In a now famous post on his blog Software As She's Developed, Michael Mahemoff declared that HTML5 has now become a brand, representing a new type of web application rather than the specification itself. I think he has a point. Now in the overall scheme of things, how the term HTML5 is co-opted as a marketing tool really isn't that important. As a guide for learning HTML5, it's very important that you understand the difference. Now, it's not uncommon for example, to hear CSS transitions, web sockets geolocation, SVG and @font-face mentioned under the HTML5 banner.
Now, perhaps the most alarming trend recently has been the introduction of browser proprietary features that are then labeled under web standards. Mozilla, Opera, and WebKit, all feature proprietary CSS properties that require web designers to write much more complex code to achieve cross-browser results. While some of these are the results of specific browsers wanting to implement standards that aren't finished yet, many are motivated by the desire to gain an edge in the increasingly competitive browser field. Now this type of behavior isn't limited to CSS either.

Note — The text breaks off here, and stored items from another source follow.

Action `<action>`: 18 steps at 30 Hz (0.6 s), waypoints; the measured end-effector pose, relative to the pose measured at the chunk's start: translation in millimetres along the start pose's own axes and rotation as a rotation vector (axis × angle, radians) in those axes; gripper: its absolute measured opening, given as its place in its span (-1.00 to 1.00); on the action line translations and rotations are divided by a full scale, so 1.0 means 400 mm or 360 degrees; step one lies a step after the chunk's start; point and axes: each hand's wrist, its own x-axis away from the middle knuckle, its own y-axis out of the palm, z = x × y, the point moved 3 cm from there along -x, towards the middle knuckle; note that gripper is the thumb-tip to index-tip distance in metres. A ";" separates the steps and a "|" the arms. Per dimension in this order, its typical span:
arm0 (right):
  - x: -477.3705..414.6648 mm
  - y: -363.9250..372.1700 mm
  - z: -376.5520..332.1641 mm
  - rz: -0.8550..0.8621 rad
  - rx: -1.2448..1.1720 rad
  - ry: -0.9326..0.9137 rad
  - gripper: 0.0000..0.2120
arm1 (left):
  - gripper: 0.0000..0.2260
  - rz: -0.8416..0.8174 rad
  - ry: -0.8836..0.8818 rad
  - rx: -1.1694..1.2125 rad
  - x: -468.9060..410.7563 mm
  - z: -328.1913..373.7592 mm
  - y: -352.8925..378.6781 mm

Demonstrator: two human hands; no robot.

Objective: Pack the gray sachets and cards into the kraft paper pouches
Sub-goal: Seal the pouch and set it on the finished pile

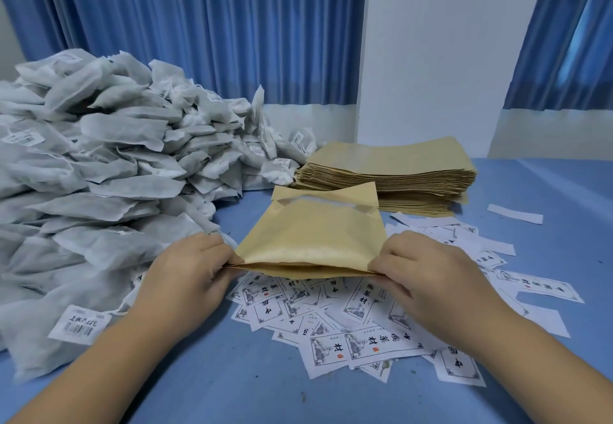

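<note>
Blue tabletop (232, 387): kraft pouch (315, 237) just before pouch stack (398, 171), left hand (189, 274) and right hand (428, 274) pinching its near corners, seemingly the gusset; spread fully before loading sachets (99, 158) left of stack, cards (361, 344) before it.

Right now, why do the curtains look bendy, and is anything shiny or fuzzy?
Head view: the wide lens bends the blue curtains near the edges; soft light leaves a faint sheen on the kraft pouch; the sachet pile looks smeared at far left; the cards are sharp.
</note>
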 end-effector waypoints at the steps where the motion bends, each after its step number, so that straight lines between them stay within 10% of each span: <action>1: 0.002 0.003 -0.003 -0.0019 0.0033 -0.0003 -0.80 | -0.81 0.0003 0.0009 -0.0004 -0.001 0.001 0.000; 18: -0.003 0.011 -0.025 0.0137 0.0146 -0.0017 -0.78 | -0.79 0.0017 0.0181 -0.0067 0.004 0.029 0.019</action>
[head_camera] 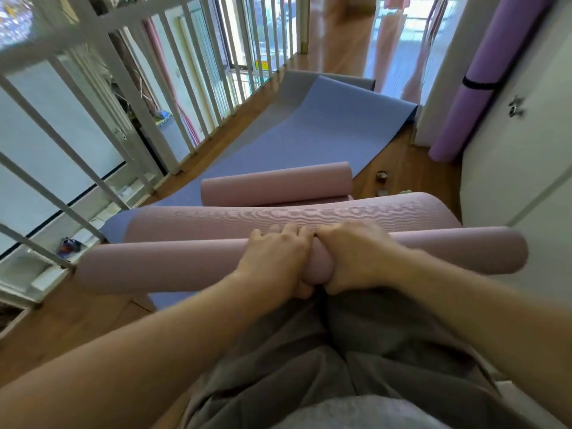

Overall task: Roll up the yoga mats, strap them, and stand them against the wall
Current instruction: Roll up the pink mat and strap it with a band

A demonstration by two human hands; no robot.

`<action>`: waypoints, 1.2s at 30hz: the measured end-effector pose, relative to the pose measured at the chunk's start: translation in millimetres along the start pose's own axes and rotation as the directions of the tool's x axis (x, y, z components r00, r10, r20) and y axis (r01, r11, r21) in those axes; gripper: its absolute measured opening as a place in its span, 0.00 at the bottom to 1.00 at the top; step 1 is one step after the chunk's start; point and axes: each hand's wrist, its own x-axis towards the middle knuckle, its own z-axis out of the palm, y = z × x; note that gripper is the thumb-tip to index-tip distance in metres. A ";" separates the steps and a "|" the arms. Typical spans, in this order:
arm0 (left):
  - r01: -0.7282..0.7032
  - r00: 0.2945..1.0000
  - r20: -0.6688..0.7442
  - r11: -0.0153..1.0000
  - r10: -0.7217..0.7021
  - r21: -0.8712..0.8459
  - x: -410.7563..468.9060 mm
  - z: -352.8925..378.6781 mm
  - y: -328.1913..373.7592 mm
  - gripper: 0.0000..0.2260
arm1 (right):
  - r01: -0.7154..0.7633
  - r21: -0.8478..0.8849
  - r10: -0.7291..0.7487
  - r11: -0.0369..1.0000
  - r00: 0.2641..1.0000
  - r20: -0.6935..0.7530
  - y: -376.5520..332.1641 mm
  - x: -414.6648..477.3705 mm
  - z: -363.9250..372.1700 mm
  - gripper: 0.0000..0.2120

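Note:
A pink yoga mat lies across the floor in front of me, its near end rolled into a thick tube. My left hand and my right hand grip that roll side by side at its middle, fingers curled over the top. The mat's unrolled ribbed part stretches away, and its far end curls up into a smaller roll. Underneath lies a flat blue mat on top of a grey mat. A rolled purple mat with a black strap leans against the wall at the right.
A white railing runs along the left edge of the wooden floor. A white wall and door with a small handle close the right side. Small round objects sit on the floor beside the mats.

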 end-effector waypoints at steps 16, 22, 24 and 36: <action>0.002 0.996 -0.086 0.999 0.001 0.046 21.8 -1.0 -9.2 0.35 | -0.122 -0.159 0.084 0.980 0.970 -0.227 3.8 14.6 19.3 0.31; 0.008 1.000 -0.015 1.000 -0.008 -0.022 34.6 -8.8 -11.2 0.35 | -0.136 -0.189 0.046 0.972 0.908 -0.416 12.5 18.1 34.6 0.29; 0.014 0.996 -0.091 1.000 -0.014 0.004 24.4 -4.3 -8.4 0.35 | -0.106 -0.222 0.014 0.969 0.925 -0.379 9.2 16.7 30.2 0.28; -0.018 0.997 0.075 0.992 0.027 -0.122 -25.7 -18.3 16.1 0.33 | 0.087 -0.255 -0.133 0.963 0.977 -0.167 -14.4 -35.6 0.6 0.23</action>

Apple's native video support in Safari supports QuickTime movie files when QuickTime is installed and uses a proprietary technology for streaming video. Now, anybody can admire the quality of these features but Apple lists them in their support of web standards in HTML5. Although they are restricted to the Safari Browser. So what is HTML5? Well, using a strict definition, it's a continuation of previous HTML specifications in the DOM Level 2, designed to address how modern web applications are created.
There are enhancements to syntax and semantics, the deprecation of presentational elements, and formal definitions for many of the APIs that form the foundation of most web applications. Now these include video, audio, dragging and dropping, offline applications, and canvas. So if we step back a bit, it gives us a broader perspective that HTML5 is focused on creating a consistent browsing experience and in turning the browser into more of an actual application platform. If adopted by user agents, designers, and developers, it should represent a significant evolution in the future of the web.
On the other hand, if the term becomes co-opted and used to label proprietary or unrelated technology, we could find ourselves in a situation very similar to what we had in the late 90s where designers often had to create multiple versions of sites to work across multiple browsers. Now that's why understanding what HTML5 is and then supporting the resulting standards is an important part of determining how future web applications will be built.